- [PROBLEM TO WORK ON] A verbatim copy of the lines starting at the one with "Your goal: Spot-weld" and ending at the last line below is required; include nothing else.

Records from a data source
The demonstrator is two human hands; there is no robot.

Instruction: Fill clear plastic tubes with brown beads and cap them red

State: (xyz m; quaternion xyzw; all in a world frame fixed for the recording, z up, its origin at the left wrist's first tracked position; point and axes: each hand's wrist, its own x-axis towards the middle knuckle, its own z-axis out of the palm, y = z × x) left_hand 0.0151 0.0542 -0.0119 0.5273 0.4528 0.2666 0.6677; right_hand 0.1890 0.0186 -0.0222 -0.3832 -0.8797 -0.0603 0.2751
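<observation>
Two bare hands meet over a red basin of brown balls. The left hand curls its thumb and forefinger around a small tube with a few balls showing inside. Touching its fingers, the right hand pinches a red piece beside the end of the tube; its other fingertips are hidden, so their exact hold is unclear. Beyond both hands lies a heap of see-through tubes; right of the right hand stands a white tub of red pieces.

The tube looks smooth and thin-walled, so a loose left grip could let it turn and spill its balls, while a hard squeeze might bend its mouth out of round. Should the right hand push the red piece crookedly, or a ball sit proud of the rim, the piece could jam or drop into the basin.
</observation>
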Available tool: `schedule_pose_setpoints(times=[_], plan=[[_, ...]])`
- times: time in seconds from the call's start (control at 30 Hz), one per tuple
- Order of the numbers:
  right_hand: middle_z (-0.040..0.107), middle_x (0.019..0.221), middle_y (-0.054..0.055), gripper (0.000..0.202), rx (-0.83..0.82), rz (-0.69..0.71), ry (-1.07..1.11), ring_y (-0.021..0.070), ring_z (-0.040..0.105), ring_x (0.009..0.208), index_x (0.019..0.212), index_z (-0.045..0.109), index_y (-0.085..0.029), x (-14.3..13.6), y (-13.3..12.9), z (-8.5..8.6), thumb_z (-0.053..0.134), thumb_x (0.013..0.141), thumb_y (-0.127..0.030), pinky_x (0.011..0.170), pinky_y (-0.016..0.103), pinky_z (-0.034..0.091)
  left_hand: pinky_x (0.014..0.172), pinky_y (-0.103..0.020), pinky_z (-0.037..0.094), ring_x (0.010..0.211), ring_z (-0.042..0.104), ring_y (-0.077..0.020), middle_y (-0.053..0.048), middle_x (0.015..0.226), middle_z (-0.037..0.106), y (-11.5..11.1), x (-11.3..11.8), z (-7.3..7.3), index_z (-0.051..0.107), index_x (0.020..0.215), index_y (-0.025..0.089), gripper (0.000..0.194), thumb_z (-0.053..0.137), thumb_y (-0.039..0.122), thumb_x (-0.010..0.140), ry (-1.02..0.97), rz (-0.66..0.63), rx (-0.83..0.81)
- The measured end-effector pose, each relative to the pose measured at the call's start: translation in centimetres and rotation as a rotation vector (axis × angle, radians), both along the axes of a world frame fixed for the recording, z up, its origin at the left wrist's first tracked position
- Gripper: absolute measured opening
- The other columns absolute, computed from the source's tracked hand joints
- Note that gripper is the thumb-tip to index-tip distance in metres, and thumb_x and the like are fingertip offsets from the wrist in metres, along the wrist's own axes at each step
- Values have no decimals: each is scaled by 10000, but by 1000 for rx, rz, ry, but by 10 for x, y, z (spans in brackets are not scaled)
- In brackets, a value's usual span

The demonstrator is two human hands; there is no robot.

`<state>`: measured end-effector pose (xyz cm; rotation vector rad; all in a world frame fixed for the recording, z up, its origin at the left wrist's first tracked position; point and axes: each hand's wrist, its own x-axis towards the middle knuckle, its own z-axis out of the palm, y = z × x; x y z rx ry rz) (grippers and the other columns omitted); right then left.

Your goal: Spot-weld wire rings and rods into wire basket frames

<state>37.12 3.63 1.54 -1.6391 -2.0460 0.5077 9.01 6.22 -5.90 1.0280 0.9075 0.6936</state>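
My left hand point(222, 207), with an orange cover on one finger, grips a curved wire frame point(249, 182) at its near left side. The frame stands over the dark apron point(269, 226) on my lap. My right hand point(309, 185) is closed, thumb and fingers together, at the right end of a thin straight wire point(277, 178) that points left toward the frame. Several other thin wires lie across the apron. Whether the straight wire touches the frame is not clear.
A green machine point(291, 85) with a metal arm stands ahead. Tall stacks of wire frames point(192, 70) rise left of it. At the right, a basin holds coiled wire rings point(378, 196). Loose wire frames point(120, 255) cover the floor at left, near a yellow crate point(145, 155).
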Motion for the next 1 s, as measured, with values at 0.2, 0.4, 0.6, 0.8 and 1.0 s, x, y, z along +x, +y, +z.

- [OUTPUT FOR THIS EXERCISE]
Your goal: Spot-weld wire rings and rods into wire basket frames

<state>37.12 3.63 1.54 -1.6391 -2.0460 0.5077 9.01 6.22 -5.90 1.0280 0.9075 0.6936</state>
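My left hand point(222, 207), with an orange cover on one finger, grips a curved wire frame point(249, 182) at its near left side. The frame stands over the dark apron point(269, 226) on my lap. My right hand point(309, 185) is closed, thumb and fingers together, at the right end of a thin straight wire point(277, 178) that points left toward the frame. Several other thin wires lie across the apron. Whether the straight wire touches the frame is not clear.
A green machine point(291, 85) with a metal arm stands ahead. Tall stacks of wire frames point(192, 70) rise left of it. At the right, a basin holds coiled wire rings point(378, 196). Loose wire frames point(120, 255) cover the floor at left, near a yellow crate point(145, 155).
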Motion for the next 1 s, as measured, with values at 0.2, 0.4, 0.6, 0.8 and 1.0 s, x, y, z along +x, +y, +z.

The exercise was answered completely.